For example, the Tetraktys is often described as just the equation 1+2+3+4 = 10. What is meant is that the 4 perspectives of the Monad, the Dyad, the Triad and the Tetrad or double dichotomy completely explain any subject. The patterns of the dice cube and the use of a pair of dice as Pythagorean computer clearly embody the teachings of Pythagoras although they do not explicitly appear in fragments that survive.Pythagoras taught the symbolism of the Monad, the Dyad and the Triad. These can be described in the geometry of the circle as well as the number patterns of dots. In ancient Greek number there is first a unit that established the dimension and symbolism. The circumference of the circle is a unified whole—the monad. Everything can be visualized within this circle. All the relationships within the plane circle can be used to work within the Monad. The center of the circle is not part of the circumference but it determines the circumference. At a larger scale, the circle becomes just the center of a much larger circumference. The center can be expanded in scale to become the circumference of another circle with its own center. The dyad is the division of the circle into two smaller circles. If this dyad is colored in, one half white and one half black, the Tai Chi of the I Ching symbolism emerges. If the line between the two inner circles is noted, it forms the sine wave of Western physics. The three inner circles of the Triad or harmony extend this metaphor further. At this point the second mathematical pattern of the dot numbers come into play.

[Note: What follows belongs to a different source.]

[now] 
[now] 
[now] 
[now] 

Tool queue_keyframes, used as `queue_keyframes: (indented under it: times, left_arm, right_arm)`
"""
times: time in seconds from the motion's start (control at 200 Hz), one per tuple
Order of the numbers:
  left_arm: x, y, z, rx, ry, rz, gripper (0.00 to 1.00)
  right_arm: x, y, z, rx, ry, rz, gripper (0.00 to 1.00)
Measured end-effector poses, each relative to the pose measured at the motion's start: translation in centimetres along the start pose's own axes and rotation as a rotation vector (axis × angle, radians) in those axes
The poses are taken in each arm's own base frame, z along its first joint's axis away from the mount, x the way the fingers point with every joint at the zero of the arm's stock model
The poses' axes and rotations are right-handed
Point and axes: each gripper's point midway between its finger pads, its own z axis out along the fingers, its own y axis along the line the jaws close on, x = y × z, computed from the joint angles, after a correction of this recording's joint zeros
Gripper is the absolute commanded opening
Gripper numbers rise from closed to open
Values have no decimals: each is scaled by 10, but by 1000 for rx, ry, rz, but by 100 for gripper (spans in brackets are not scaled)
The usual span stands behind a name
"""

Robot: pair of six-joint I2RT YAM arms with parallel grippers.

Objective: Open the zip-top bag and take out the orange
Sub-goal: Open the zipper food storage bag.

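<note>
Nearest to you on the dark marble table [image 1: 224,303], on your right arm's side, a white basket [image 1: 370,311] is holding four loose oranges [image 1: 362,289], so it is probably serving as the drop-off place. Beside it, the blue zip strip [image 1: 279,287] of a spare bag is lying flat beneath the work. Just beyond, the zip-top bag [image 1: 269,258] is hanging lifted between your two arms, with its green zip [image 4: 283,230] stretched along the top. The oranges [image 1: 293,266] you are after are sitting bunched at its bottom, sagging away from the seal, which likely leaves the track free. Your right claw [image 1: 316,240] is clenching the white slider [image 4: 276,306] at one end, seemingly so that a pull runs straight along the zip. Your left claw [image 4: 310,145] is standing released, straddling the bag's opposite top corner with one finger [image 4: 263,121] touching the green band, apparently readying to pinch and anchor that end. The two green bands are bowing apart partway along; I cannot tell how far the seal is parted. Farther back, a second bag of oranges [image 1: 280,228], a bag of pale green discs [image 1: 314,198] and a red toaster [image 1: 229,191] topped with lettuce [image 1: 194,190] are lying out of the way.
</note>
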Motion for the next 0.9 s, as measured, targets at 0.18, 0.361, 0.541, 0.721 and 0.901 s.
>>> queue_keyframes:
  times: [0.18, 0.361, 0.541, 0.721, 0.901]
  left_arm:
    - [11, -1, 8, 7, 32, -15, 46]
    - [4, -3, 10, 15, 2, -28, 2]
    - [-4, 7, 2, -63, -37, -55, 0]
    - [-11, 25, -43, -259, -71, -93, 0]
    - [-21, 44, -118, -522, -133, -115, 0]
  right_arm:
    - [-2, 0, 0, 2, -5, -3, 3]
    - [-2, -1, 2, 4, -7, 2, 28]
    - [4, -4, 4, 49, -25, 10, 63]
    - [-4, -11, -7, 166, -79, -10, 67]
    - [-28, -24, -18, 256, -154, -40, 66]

On the dice cube the one-dot is the unit. With a pair of dice, it does not appear since a pair of dice showing the one-dot faces on each cube is snake eyes or the two-dot pattern. The three dot-pattern creates a line of development adding the one-dot center to the two-dot pattern.The four-dot combines two-dot patterns to form a figure, the box. When the 1-dot, two-dot, three-dot, and four-dot are all combined they form the quincunx the 5-dot pattern. The 6-dot pattern takes a new form, where the line of three dots is doubled away from center making an open chimney to draw in the next. Pythagoras also used dots to represent numbers. He illustrated number patterns by arranging the dots in various geometrical forms. Some odd numbers could be formed into triangles. These triangle numbers if added together formed squares--numbers whose dots would form square blocks.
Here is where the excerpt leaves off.